Other User Fee Increases ($20,170,000): The budget request includes user fee increases statutorily prescribed under the Prescription Drug User Fee Act (PDUFA) ($15,268,000); MDUFMA ($3,426,000); ADUFA ($286,000); Mammography Quality Standards Act ($349,000); and for drugs and devices export certification ($661,000) and color certification ($180,000). These user fees support the Administration’s vision of transforming health care and improving access to FDA-regulated products through enhanced agency performance. Since 1993, when the first prescription drug user fees went into effect, they have enabled the agency to significantly reduce the time needed for product reviews and to upgrade other activities, principally by hiring additional staff and acquiring essential information technology.
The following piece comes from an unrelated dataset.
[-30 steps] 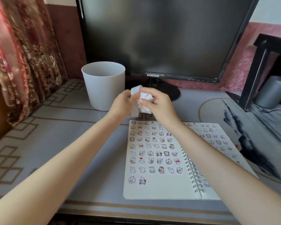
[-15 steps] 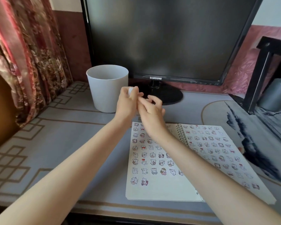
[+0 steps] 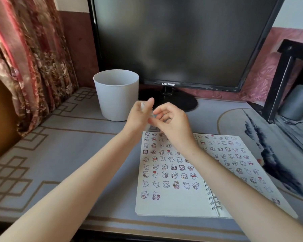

New User Fees ($25,536,000): In addition, the FDA is proposing two new sets of mandatory user fees. The first, estimated at $22,000,000, would pay the full cost of reinspection and other FDA follow-up work after the manufacturer fails to meet such major FDA requirements as Good Manufacturing Practices, which ensure high quality standards in regulated products. These reinspection and laboratory analyses, which are currently funded by the agency, are essential to verify the manufacturer’s corrective measures. The second new user fee, estimated at $3,536,000, would cover the cost of issuing an estimated 37,000 food and animal feed export certificates.
The FDA's budget request for FY 2007 is future-oriented, a characteristic reflecting the agency's performance strategy since its founding 100 years ago. As it is preparing to enter its second century of service to the nation, the FDA will intensify its efforts that have made it the world’s premier regulatory agency, and an accomplished and steadfast protector of the nation’s health.